[Start of section]

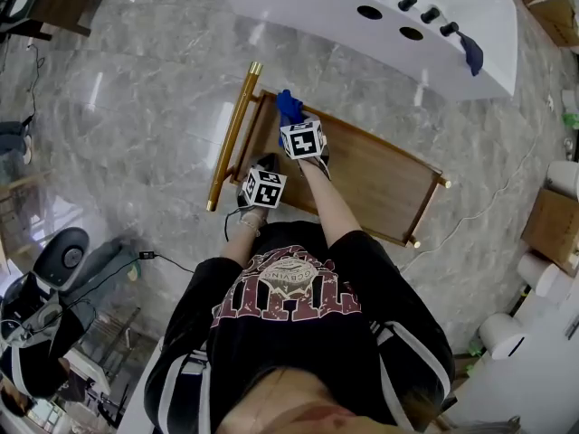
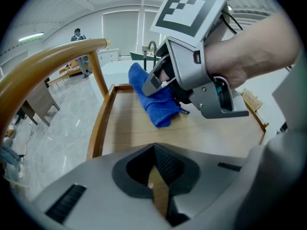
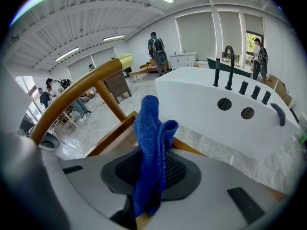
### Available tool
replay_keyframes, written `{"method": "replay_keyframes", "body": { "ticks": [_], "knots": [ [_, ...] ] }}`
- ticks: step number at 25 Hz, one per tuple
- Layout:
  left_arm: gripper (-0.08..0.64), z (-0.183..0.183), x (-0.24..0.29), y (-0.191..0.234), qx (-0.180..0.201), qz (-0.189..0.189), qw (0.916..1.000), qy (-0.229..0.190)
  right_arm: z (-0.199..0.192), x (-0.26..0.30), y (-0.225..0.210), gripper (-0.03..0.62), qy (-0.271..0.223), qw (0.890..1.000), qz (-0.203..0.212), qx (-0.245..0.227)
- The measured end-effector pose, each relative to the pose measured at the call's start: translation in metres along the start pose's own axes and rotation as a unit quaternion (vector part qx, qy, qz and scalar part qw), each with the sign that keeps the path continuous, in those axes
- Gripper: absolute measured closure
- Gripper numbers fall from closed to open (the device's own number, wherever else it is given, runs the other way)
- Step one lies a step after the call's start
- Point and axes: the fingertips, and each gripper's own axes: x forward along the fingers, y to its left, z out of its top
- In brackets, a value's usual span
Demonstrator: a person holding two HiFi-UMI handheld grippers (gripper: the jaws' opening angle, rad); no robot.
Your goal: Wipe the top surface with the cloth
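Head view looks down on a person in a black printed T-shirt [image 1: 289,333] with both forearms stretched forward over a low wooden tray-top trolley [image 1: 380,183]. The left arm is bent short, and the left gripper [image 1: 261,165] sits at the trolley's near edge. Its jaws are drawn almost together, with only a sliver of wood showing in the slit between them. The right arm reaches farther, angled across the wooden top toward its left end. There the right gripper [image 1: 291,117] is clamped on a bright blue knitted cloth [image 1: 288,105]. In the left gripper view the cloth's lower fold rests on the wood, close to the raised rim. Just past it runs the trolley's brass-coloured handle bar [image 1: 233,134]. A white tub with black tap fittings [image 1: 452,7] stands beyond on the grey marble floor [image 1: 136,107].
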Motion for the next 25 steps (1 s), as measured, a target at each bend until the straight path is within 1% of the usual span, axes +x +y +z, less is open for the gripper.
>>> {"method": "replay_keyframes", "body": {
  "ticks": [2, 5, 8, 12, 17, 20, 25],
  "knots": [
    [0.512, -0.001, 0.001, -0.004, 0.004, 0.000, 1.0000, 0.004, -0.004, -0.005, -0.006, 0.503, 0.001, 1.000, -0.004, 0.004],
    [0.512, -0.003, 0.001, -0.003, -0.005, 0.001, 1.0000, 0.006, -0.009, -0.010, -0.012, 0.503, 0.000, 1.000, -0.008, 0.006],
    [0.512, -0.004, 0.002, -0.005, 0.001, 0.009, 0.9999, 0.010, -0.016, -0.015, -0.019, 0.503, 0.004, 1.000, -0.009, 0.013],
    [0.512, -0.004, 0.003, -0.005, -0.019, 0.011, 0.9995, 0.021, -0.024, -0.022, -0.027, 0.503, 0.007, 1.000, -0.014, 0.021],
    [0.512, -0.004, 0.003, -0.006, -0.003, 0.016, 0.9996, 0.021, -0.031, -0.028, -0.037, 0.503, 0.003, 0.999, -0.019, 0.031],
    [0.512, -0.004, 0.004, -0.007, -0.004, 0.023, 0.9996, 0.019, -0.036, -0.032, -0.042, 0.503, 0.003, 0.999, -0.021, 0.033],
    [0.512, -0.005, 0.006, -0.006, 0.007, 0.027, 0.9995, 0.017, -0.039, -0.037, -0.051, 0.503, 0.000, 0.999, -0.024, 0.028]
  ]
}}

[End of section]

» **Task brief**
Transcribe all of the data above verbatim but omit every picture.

» **Solution to this exercise**
### Available tool
replay_keyframes, written `{"method": "replay_keyframes", "body": { "ticks": [_], "knots": [ [_, ...] ] }}`
- ticks: step number at 25 Hz, one per tuple
- Layout:
  left_arm: gripper (-0.08..0.64), z (-0.183..0.183), x (-0.24..0.29), y (-0.191..0.234), qx (-0.180..0.201), qz (-0.189..0.189), qw (0.916..1.000), qy (-0.229..0.190)
  right_arm: z (-0.199..0.192), x (-0.26..0.30), y (-0.225..0.210), gripper (-0.03..0.62), qy (-0.271..0.223), qw (0.890..1.000), qz (-0.203..0.212), qx (-0.245..0.227)
- The measured end-effector pose, each relative to the pose measured at the call's start: translation in metres along the start pose's own axes and rotation as a unit quaternion (vector part qx, qy, qz and scalar part qw), each with the sign that keeps the path continuous, in those axes
- Gripper: absolute measured closure
- Gripper numbers fall from closed to open (the device's own number, wherever else it is given, runs the other way)
- Step one lies a step after the call's start
- Point and axes: the fingertips, and each gripper's own axes: x forward along the fingers, y to its left, z out of its top
- In brackets, a value's usual span
Demonstrator: a person holding two HiFi-UMI handheld grippers (gripper: the jaws' opening angle, rad); no robot.
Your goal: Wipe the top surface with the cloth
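Head view looks down on a person in a black printed T-shirt [image 1: 289,333] with both forearms stretched forward over a low wooden tray-top trolley [image 1: 380,183]. The left arm is bent short, and the left gripper [image 1: 261,165] sits at the trolley's near edge. Its jaws are drawn almost together, with only a sliver of wood showing in the slit between them. The right arm reaches farther, angled across the wooden top toward its left end. There the right gripper [image 1: 291,117] is clamped on a bright blue knitted cloth [image 1: 288,105]. In the left gripper view the cloth's lower fold rests on the wood, close to the raised rim. Just past it runs the trolley's brass-coloured handle bar [image 1: 233,134]. A white tub with black tap fittings [image 1: 452,7] stands beyond on the grey marble floor [image 1: 136,107].
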Motion for the next 25 steps (1 s), as measured, a target at each bend until the straight path is within 1% of the usual span, axes +x +y +z, less is open for the gripper.
>>> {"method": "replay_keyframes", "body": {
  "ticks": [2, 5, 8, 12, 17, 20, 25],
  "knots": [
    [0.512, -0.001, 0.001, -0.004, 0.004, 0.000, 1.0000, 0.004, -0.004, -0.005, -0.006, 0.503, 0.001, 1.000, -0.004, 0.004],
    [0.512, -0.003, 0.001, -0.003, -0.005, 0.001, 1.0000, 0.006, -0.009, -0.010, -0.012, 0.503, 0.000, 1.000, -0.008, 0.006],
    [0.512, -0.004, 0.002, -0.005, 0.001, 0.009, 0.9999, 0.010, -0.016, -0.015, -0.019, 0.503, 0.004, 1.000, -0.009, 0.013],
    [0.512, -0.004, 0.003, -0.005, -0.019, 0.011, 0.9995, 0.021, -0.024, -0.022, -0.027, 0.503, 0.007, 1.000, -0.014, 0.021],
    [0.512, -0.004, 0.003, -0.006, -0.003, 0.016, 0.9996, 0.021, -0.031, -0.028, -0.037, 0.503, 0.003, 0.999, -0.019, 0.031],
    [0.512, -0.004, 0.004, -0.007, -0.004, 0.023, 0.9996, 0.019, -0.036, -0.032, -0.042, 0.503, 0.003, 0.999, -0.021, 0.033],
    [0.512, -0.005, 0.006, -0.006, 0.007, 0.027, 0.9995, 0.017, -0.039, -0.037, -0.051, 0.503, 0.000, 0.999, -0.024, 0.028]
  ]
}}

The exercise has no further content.